When I prayed about what I should do, I received a strong confirmation that Seattle was the place I needed to move. I was very excited about the move, I would be near family, be in a city that I really liked, so what could go wrong? Well it seemed that everything did, I found work but then left it because, well lets just say I didn't feel safe. I just didn't seem to find my groove and in this time I found myself asking "Is this really where I'm supposed to be? Did I make the right choice?" And in the Lords wonderful way I was reassured that yes this was were I was supposed to be and things would work out. I decided to be Monico & Melissa's roommate so we moved into a house in April. The summer came and we were all unemployed! Although EVERYTHING seemed to be completely off I have never been so happy and relaxed. People were asking me to move back and go back to my crazy work schedule but I knew this is were I was supposed to be. I found a temp job at a warehouse but then the Lord blessed me with the job I have now.

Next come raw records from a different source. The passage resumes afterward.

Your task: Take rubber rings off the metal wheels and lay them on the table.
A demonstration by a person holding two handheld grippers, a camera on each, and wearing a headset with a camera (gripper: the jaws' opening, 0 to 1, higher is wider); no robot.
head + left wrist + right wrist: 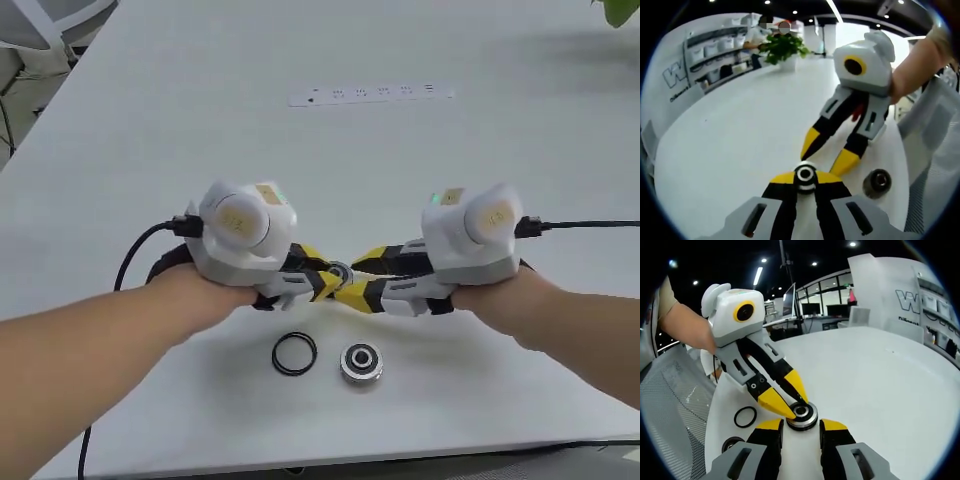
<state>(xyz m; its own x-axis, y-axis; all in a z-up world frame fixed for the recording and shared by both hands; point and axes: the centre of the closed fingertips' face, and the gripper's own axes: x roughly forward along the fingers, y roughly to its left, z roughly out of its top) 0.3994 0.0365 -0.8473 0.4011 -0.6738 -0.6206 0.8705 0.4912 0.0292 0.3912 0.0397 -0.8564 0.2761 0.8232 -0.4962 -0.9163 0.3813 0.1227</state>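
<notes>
A small metal wheel (pixel 338 272) with a dark band at its rim is held above the table between the two grippers. My left gripper (pixel 326 279) is shut on the wheel (pixel 805 172). My right gripper (pixel 353 284) faces it from the other side, open, with its yellow tips on either side of the wheel (pixel 801 415); I cannot tell if they touch it. A loose black rubber ring (pixel 294 353) lies on the white table (pixel 200 130) below. Beside the ring sits a second metal wheel (pixel 361 362).
A white power strip (pixel 372 94) lies far back on the table. A green plant (pixel 782 46) stands at the far right corner. Black cables (pixel 135 258) trail from both grippers. The table's front edge (pixel 400 455) runs close below the loose wheel.
</notes>
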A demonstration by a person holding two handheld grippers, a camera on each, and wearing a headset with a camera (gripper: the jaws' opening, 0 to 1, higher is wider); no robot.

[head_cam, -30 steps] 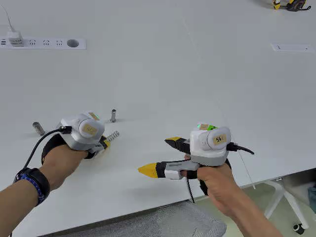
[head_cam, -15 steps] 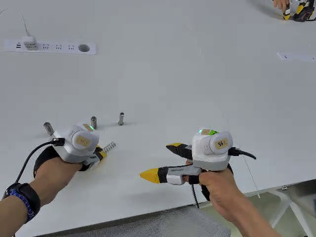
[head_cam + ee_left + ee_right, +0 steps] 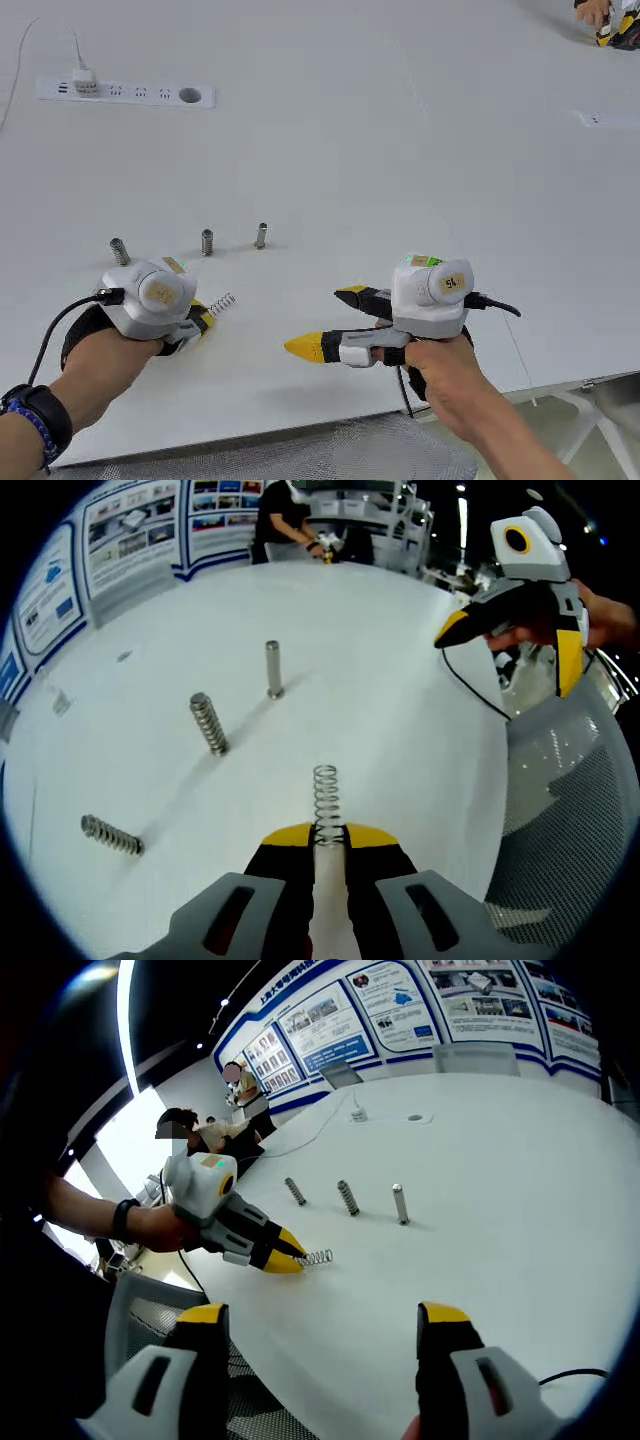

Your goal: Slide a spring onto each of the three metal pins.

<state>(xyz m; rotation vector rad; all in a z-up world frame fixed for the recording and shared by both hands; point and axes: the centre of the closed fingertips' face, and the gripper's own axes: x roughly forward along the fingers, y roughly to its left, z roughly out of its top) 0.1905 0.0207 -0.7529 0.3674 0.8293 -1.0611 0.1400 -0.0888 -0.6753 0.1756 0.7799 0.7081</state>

Some relationships changed completely and I have to admit I am still dealing with that but as I sat at church today I just thought about how blesses I am to be here, to have this gospel in my life, to be who I am and to have the people I have in my life. I know I will still have days that I will ask the why or are you sure? But I am so happy to know that I will always get an answer from my Heavenly Father to those questions. There is no greater feeling in the world to know that you are loved and to know who you are.
Last year was a year of changes, challenges, growth & some set backs but it was a great year. I hope that I can continue to see the hand of the Lord in my life and be in the place he wants me to be. I don't know what the Lord has in store for me here in WA or for how long I will be here but I look forward to the experience and growth he has in store for me.